Task requirements:
Every line of the data below is to be duplicated exactly, pictures excepted.

▬▬▬▬▬▬▬▬▬▬

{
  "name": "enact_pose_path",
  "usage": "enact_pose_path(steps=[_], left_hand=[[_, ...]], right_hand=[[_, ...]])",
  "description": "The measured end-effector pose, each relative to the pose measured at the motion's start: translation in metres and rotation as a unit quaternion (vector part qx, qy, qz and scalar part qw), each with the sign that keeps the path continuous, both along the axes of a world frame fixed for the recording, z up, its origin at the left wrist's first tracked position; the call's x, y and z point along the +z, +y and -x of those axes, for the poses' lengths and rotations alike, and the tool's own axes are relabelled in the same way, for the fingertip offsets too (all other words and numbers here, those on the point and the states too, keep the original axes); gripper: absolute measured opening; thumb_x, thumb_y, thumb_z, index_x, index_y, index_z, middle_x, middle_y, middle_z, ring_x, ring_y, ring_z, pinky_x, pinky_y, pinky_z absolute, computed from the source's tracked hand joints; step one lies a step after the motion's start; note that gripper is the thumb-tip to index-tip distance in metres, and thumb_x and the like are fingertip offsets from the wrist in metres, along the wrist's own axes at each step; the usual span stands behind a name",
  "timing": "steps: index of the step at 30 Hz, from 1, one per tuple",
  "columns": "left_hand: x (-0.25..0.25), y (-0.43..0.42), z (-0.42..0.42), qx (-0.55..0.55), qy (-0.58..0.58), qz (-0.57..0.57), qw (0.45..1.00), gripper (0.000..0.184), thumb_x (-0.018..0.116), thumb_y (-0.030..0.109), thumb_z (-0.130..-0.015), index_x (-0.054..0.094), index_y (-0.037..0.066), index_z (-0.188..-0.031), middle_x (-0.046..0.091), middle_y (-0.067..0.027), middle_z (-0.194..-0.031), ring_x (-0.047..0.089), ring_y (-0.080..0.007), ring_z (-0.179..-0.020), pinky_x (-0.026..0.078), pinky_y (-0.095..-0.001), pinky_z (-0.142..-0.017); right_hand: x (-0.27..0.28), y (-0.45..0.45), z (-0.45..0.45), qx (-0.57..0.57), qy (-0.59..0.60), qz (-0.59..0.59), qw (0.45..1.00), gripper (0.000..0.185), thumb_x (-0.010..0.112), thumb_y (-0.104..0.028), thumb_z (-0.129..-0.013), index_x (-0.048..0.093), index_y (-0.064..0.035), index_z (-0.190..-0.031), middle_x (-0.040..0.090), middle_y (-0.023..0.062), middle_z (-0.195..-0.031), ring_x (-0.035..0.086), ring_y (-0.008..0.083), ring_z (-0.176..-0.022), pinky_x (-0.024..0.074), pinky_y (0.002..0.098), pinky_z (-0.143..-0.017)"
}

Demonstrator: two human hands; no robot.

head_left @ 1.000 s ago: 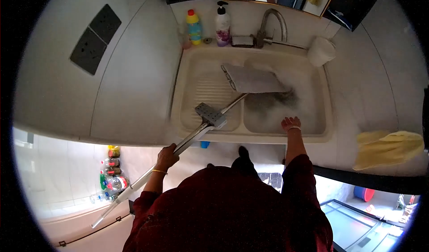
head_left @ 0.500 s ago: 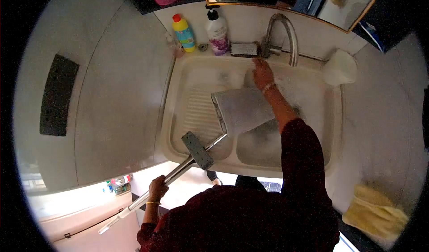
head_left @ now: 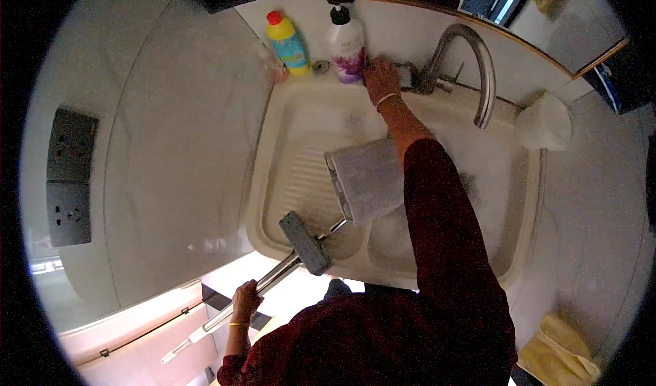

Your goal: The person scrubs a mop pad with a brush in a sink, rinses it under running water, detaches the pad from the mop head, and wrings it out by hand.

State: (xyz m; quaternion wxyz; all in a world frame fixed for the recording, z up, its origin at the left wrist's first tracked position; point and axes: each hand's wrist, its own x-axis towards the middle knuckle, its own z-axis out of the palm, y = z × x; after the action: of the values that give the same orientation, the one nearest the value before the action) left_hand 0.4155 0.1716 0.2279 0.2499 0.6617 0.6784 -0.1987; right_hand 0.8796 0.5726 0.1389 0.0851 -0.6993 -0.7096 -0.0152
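My left hand [head_left: 247,300] is wrapped round the metal pole [head_left: 279,272] of a flat mop, below the sink's front edge. A grey perforated block [head_left: 305,243] sits on the pole, and the mop's grey pad [head_left: 367,179] lies over the sink divider. My right hand [head_left: 382,80] reaches over the sink to its back ledge, beside the white pump bottle [head_left: 347,46] and in front of a soap dish [head_left: 406,77]. Its fingers are bent, and whatever they may hold is hidden.
The two-basin sink [head_left: 261,201] has a curved faucet [head_left: 471,38] at its back. A yellow bottle [head_left: 288,44] stands at the back left, a white container [head_left: 545,122] at the back right. A yellow cloth [head_left: 559,350] lies at lower right; a mirror hangs above.
My right hand first moved from the right basin up to the back ledge, then left toward the pump bottle. My left hand keeps its hold on the pole. The view has shifted.
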Motion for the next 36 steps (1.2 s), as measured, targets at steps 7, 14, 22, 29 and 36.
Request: enact_pose_path(steps=[7, 14, 22, 29, 36], left_hand=[[-0.01, 0.002, 0.011, -0.025, -0.047, -0.014, 0.998, 0.032, 0.071, 0.014, -0.057, 0.049, 0.004, -0.077, 0.055, -0.014, -0.075, 0.054, -0.0354, -0.073, 0.043, -0.0409, -0.061], [-0.02, -0.003, 0.02, -0.007, -0.086, -0.027, 0.996, 0.035, 0.074, 0.011, -0.054, 0.051, 0.002, -0.079, 0.057, -0.0158, -0.076, 0.056, -0.0323, -0.074, 0.045, -0.0383, -0.063], [-0.011, 0.006, 0.01, 0.0, -0.079, -0.003, 0.997, 0.037, 0.075, 0.011, -0.052, 0.048, 0.003, -0.075, 0.056, -0.0157, -0.066, 0.055, -0.0337, -0.063, 0.042, -0.0393, -0.054], [-0.012, 0.008, 0.008, -0.007, -0.066, 0.005, 0.998, 0.039, 0.077, 0.012, -0.052, 0.048, 0.002, -0.077, 0.056, -0.0144, -0.066, 0.055, -0.0315, -0.062, 0.043, -0.037, -0.055], [0.002, 0.011, -0.014, 0.005, -0.001, 0.013, 1.0, 0.037, 0.074, 0.01, -0.054, 0.049, 0.001, -0.08, 0.058, -0.0157, -0.071, 0.057, -0.0304, -0.066, 0.045, -0.0364, -0.057]], right_hand=[[0.014, -0.036, -0.003, 0.081, -0.028, -0.15, 0.985, 0.054, 0.059, -0.009, -0.069, 0.037, -0.005, -0.119, 0.042, 0.0193, -0.115, 0.039, 0.035, -0.108, 0.0302, 0.0469, -0.09], [0.095, -0.131, -0.031, 0.042, 0.327, -0.282, 0.901, 0.069, 0.068, -0.006, -0.061, 0.034, -0.0044, -0.121, 0.047, 0.0164, -0.108, 0.046, 0.0321, -0.098, 0.037, 0.0391, -0.089], [-0.038, -0.281, -0.153, -0.438, 0.691, -0.381, 0.431, 0.054, 0.072, -0.014, -0.065, 0.037, -0.0027, -0.105, 0.048, 0.01, -0.099, 0.049, 0.0259, -0.09, 0.0493, 0.0412, -0.071], [-0.163, -0.386, -0.226, -0.48, 0.22, 0.025, 0.849, 0.074, 0.074, -0.031, -0.059, 0.039, -0.0072, -0.12, 0.049, 0.0123, -0.114, 0.05, 0.0286, -0.099, 0.0445, 0.0404, -0.081], [-0.165, -0.367, -0.204, -0.423, 0.205, 0.014, 0.883, 0.063, 0.06, -0.029, -0.071, 0.033, -0.0099, -0.126, 0.041, 0.0133, -0.123, 0.048, 0.0325, -0.102, 0.0428, 0.0408, -0.083]])
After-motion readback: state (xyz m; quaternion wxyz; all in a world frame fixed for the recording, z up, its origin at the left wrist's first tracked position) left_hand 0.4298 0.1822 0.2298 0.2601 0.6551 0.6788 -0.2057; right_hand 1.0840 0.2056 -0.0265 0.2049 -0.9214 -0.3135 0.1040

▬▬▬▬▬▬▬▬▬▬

Written response:
{
  "name": "enact_pose_path",
  "usage": "enact_pose_path(steps=[_], left_hand=[[_, ...]], right_hand=[[_, ...]])",
  "description": "The measured end-effector pose, each relative to the pose measured at the motion's start: translation in metres and rotation as a unit quaternion (vector part qx, qy, qz and scalar part qw), each with the sign that keeps the path continuous, both along the axes of a world frame fixed for the recording, z up, its origin at the left wrist's first tracked position; the call's x, y and z point along the +z, +y and -x of those axes, for the poses' lengths and rotations alike, and the tool's own axes are relabelled in the same way, for the fingertip offsets too (all other words and numbers here, those on the point and the states too, keep the original axes); gripper: absolute measured opening; thumb_x, thumb_y, thumb_z, index_x, index_y, index_z, middle_x, middle_y, middle_z, ring_x, ring_y, ring_z, pinky_x, pinky_y, pinky_z absolute, computed from the source's tracked hand joints; step one lies a step after the motion's start; note that gripper is the thumb-tip to index-tip distance in metres, and thumb_x and the like are fingertip offsets from the wrist in metres, along the wrist's own axes at each step; the usual span stands behind a name",
  "timing": "steps: index of the step at 30 Hz, from 1, one per tuple",
  "columns": "left_hand: x (-0.25..0.25), y (-0.43..0.42), z (-0.42..0.42), qx (-0.55..0.55), qy (-0.58..0.58), qz (-0.57..0.57), qw (0.45..1.00), gripper (0.000..0.184), thumb_x (-0.018..0.116), thumb_y (-0.030..0.109), thumb_z (-0.130..-0.015), index_x (-0.054..0.094), index_y (-0.037..0.066), index_z (-0.188..-0.031), middle_x (-0.046..0.091), middle_y (-0.067..0.027), middle_z (-0.194..-0.031), ring_x (-0.047..0.089), ring_y (-0.080..0.007), ring_z (-0.179..-0.020), pinky_x (-0.026..0.078), pinky_y (-0.095..-0.001), pinky_z (-0.142..-0.017); right_hand: x (-0.27..0.28), y (-0.45..0.45), z (-0.45..0.45), qx (-0.57..0.57), qy (-0.59..0.60), qz (-0.59..0.59), qw (0.45..1.00), gripper (0.000..0.185), thumb_x (-0.010..0.112), thumb_y (-0.104..0.028), thumb_z (-0.129..-0.013), index_x (-0.048..0.093), index_y (-0.064..0.035), index_z (-0.190..-0.031), middle_x (-0.040..0.090), middle_y (-0.023..0.062), middle_z (-0.195..-0.031), ring_x (-0.035..0.086), ring_y (-0.008..0.083), ring_z (-0.176..-0.022), pinky_x (-0.024..0.074), pinky_y (0.002..0.098), pinky_z (-0.143..-0.017)"
}

Demonstrator: two human hands; no robot.

head_left @ 1.000 s ago: 
head_left @ 0.500 s ago: 
head_left @ now: 

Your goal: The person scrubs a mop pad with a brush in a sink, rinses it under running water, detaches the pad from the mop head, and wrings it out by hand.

State: (xyz m; quaternion wxyz; all in a world frame fixed for the recording, z up, its origin at the left wrist's first tracked position; point and axes: each hand's wrist, its own x-axis towards the middle knuckle, its own z-axis out of the palm, y = z × x; after the action: of the values that give the same orientation, the one nearest the value before the action) left_hand 0.4155 0.1716 0.2279 0.2499 0.6617 0.6784 -0.1987; right_hand 0.8796 0.5726 0.1389 0.0851 -0.6993 -0.7096 -0.0152
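My left hand [head_left: 247,300] is wrapped round the metal pole [head_left: 279,272] of a flat mop, below the sink's front edge. A grey perforated block [head_left: 305,243] sits on the pole, and the mop's grey pad [head_left: 367,179] lies over the sink divider. My right hand [head_left: 382,80] reaches over the sink to its back ledge, beside the white pump bottle [head_left: 347,46] and in front of a soap dish [head_left: 406,77]. Its fingers are bent, and whatever they may hold is hidden.
The two-basin sink [head_left: 261,201] has a curved faucet [head_left: 471,38] at its back. A yellow bottle [head_left: 288,44] stands at the back left, a white container [head_left: 545,122] at the back right. A yellow cloth [head_left: 559,350] lies at lower right; a mirror hangs above.
My right hand first moved from the right basin up to the back ledge, then left toward the pump bottle. My left hand keeps its hold on the pole. The view has shifted.
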Motion for the next 36 steps (1.2 s), as measured, targets at steps 7, 14, 22, 29 and 36.
Request: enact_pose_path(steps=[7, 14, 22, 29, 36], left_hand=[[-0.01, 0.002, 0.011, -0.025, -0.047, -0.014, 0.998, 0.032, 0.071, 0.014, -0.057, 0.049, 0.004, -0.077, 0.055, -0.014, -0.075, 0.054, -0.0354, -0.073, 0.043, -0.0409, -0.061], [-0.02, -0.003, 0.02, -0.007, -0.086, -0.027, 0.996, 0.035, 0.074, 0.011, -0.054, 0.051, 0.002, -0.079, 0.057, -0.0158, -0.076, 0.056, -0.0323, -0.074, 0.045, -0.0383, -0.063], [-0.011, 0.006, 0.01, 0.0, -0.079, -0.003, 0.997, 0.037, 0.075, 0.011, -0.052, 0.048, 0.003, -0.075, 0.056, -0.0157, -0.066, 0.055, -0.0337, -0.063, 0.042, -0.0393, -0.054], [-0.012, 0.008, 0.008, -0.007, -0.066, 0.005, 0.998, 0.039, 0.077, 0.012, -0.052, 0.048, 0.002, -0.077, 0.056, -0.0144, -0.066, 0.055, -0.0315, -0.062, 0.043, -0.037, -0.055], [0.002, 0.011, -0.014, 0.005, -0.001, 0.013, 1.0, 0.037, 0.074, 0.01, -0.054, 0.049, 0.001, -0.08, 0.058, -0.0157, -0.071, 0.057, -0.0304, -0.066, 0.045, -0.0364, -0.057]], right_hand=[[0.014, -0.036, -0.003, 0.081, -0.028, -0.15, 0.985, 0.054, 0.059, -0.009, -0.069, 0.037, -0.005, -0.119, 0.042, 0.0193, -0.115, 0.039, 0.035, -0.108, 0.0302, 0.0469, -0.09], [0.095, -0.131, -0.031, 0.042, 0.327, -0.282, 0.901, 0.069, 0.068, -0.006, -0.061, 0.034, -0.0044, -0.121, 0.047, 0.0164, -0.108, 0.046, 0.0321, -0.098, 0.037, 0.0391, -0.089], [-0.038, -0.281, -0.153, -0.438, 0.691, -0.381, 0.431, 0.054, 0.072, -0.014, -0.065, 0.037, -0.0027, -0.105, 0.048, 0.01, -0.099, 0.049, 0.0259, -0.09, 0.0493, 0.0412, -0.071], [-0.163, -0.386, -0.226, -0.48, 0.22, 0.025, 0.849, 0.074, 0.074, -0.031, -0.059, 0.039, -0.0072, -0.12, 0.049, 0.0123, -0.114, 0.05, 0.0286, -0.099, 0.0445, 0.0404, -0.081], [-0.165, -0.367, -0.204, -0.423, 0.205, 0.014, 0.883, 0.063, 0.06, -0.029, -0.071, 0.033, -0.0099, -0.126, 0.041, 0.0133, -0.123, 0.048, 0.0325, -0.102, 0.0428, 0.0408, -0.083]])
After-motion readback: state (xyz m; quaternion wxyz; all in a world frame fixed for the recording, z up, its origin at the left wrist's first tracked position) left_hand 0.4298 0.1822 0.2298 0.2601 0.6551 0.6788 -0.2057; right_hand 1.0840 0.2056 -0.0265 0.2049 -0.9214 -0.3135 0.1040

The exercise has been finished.